Michael L. Millenson is a patient safety activist, researcher, consultant, and author of “Demanding Medical Excellence: Doctors and Accountability in the Information Age” (University of Chicago Press).

  • I can say, that in every hospital and health-system I ever worked in taking care of patients, that Infection Control was NEVER considered a profit center. The ID physicians, ID Practitioners, ID Pharmacists, and Microbiologists, Nursing, as well as the Hospital Leadership and Board of Directors, in conjunction with the Medical Staff always worked to address any issues to track and trace infections, prevent infections and resistance to anti-infectives, while protecting employees, and offer the best care to our patients. We implemented, what people now call Antimicrobial Stewardship, 30+ years ago and if you look at resistance to anti-infectives today, they are less than most hospitals/health-systems in the benchmark groups. We knew every surgical wound infection and every person that touched the patient, as well as compliance to pre-op, intra-op, and post-op anti-infective use. Pharmacists would help dose anti-infectives based on kidney function, streamline and also adjust doses to maximize anti-infective concentration. Hand washing was a focus, especially being a teaching hospital and patients were instructed to ask clinicians to wash their hands, if they didn’t see them do it upon entering their room.

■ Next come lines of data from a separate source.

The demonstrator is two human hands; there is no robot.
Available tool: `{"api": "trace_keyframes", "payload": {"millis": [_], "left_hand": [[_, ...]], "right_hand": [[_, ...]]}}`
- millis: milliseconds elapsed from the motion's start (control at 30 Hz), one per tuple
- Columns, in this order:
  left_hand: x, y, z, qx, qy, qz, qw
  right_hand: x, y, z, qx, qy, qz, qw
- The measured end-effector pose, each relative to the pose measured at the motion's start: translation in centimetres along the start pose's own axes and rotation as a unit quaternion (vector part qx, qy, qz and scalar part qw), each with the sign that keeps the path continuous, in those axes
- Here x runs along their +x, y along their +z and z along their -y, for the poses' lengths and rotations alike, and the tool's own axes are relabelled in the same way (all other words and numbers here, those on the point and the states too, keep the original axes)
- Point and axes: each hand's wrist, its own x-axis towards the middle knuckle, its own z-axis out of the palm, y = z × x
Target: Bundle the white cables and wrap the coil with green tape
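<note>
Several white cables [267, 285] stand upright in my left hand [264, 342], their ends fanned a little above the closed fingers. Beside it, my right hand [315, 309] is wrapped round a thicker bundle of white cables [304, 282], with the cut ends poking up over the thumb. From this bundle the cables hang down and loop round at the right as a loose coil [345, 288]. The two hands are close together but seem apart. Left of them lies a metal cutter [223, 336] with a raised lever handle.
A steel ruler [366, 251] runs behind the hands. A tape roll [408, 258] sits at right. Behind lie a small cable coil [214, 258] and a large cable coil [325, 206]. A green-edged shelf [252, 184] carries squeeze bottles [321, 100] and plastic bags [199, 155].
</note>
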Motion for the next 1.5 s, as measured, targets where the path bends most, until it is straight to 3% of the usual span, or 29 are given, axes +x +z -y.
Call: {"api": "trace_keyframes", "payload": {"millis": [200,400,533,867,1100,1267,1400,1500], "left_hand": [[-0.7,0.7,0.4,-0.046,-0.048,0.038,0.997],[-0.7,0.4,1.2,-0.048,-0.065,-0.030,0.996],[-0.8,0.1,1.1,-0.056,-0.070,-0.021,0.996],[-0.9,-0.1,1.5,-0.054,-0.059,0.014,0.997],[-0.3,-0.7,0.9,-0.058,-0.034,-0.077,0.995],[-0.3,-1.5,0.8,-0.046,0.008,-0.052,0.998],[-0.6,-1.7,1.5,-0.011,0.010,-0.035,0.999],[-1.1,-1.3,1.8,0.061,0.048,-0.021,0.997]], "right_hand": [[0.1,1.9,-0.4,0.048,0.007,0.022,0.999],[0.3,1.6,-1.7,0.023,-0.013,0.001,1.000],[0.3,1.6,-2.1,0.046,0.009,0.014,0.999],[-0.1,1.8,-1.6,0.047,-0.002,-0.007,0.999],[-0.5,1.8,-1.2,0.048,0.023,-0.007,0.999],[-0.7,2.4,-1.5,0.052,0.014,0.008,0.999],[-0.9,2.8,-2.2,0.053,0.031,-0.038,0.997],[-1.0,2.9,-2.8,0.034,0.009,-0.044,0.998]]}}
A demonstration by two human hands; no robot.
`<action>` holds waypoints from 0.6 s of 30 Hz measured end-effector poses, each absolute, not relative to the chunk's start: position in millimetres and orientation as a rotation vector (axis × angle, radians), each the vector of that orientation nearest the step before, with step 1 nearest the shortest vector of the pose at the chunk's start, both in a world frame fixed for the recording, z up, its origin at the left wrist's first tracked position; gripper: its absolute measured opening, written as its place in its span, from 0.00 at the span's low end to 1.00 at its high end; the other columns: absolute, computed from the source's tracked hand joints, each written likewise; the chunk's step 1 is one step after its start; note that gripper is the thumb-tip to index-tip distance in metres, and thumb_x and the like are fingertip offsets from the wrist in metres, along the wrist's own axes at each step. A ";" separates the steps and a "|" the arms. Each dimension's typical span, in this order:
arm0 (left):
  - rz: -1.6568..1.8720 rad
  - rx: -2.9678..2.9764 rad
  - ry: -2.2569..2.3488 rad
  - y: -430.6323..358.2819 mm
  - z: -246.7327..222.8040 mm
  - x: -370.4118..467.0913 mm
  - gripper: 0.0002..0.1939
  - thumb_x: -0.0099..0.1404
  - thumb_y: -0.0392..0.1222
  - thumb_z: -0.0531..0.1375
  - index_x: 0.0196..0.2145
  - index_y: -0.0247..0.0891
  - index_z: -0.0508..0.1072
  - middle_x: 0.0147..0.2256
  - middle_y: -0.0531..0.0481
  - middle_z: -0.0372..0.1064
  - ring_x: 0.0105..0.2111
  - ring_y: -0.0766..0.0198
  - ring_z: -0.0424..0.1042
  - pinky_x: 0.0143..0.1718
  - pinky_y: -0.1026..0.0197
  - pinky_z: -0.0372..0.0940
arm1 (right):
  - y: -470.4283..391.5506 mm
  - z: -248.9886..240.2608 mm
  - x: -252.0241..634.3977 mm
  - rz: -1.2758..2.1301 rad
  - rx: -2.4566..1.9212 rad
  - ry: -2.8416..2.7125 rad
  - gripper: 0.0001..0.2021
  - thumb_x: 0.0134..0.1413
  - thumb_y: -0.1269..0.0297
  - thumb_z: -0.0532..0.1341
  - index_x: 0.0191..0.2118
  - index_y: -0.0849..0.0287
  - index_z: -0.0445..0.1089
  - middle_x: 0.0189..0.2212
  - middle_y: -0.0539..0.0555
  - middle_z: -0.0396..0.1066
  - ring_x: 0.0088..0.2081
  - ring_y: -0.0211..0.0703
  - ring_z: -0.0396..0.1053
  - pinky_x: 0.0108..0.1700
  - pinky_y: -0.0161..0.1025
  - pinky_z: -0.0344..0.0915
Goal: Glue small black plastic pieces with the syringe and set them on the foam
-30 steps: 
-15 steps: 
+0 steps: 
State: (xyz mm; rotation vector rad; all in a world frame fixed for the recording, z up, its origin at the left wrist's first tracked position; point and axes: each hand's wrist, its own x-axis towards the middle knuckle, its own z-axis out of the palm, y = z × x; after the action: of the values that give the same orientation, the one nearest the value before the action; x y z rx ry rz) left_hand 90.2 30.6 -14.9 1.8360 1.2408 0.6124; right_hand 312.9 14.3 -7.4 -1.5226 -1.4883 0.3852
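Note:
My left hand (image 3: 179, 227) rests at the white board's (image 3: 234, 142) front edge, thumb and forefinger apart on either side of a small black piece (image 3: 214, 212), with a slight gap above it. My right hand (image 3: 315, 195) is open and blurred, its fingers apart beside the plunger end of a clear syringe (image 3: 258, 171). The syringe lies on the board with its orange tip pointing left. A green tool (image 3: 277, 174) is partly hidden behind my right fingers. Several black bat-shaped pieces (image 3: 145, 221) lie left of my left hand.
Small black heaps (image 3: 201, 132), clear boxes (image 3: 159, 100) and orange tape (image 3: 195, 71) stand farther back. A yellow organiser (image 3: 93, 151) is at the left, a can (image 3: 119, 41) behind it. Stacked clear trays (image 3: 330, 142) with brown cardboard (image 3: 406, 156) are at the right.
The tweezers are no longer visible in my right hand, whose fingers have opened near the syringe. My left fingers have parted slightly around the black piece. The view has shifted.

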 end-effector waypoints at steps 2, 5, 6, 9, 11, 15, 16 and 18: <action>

  • I really don’t understand how it is ethical to withhold the information from the patient that the reason the doctor is having a conversation about end of life care is that they were flagged by a computer algorithm. These people are not children that others have a right to decide which information is important to consider in such monumental decisions. Doctors do not have a right to withhold information because the conversation will take longer in their busy schedules. It is unethical to withhold that the algorithms were only 40% accurate in retrospection – less than a coin toss. Does anyone consider that without giving the patient all the information used to make the decision to have the discussion that they are slanting the outcome of the situation?

    • Sandra, It is not clear that your response really is informed by this article. I don’t see anything about having end of life or palliative discussion informed by algorithm or about withholding information from patients. This article seemed to me about using technology as one tool in infection control, and that this may also have some conflicts with for-profit business models.

      As a nurse, and with my family and friends, I encourage EVERYONE of any age or health status to have conversations with their families and health care providers about goals of care and what treatments they may or may not want. It can be awkward or upsetting or difficult. But it’s still important, and the more we practice talking about our wishes or talking with our loved ones or patients, the better we will get.